We don't anticipate spending much money at all, and I mean de minimus money on Chrysalin moving toward. We have proving our thesis with the drug. It is a wonderful compound in vascular. We haven't found the right indication for a variety of reasons. Let's just say that by mid year 2010, roughly speaking, we will have feedback internally on the '03, '04, '05 programs, shoulder and keloid We have been consistent all along. We need to see compelling reasons to move forward and spend shareholder money on development. If we are disappointed in our results internally, we will send a signal to the market, and we will probably enter some sort of strategic process. A liquidation is a possibility within the definition of strategic process. If we see good data, as we certainly hope, and desire to see, we will find ways to communicate that to the market, but recall that these studies have 12 month endpoints, and that we will not have final study results until late Q3 or Q4 of 2010. So, we are very hopeful we will are an understanding of what the molecule is doing by mid year.

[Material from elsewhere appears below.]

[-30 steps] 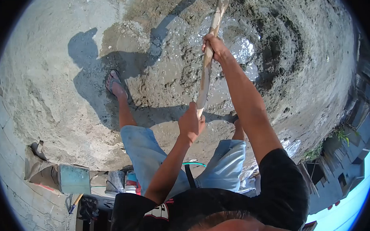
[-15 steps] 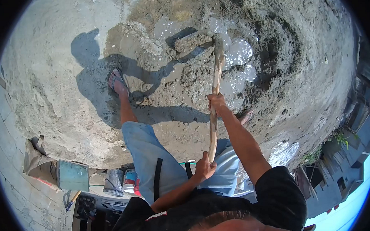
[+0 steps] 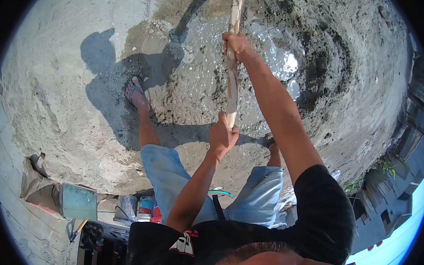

Okay. Super. Thanks a lot.

Okay. Thank you.

(Operator Instructions).

We have no more questions at this time. So I would like to turn the call back to Capstone Therapeutics management.

Thank you. We had a Board meeting late last week, and our Board is pleased with the strategy and with our execution. We continue to be in that seemingly interminable period of executing clinical trials, and pursuing follow-up of patient compliance and data. We wish we could speed up the clock, but we are certainly turning down the burn rate. And we, we truly could not be managing this Company in significant clinical trials fashion with any less money. So please know your shareholder money is being spent, we believe very wisely and carefully at this point. And we look forward to being able to share additional data with you on the dermal scarring activities as these data and opportunities present themselves. Thanks so much for tuning in today, and please contact me or data Shinbaum at any time if you have questions. Thank you.

This concludes today's call. We thank you for your participation.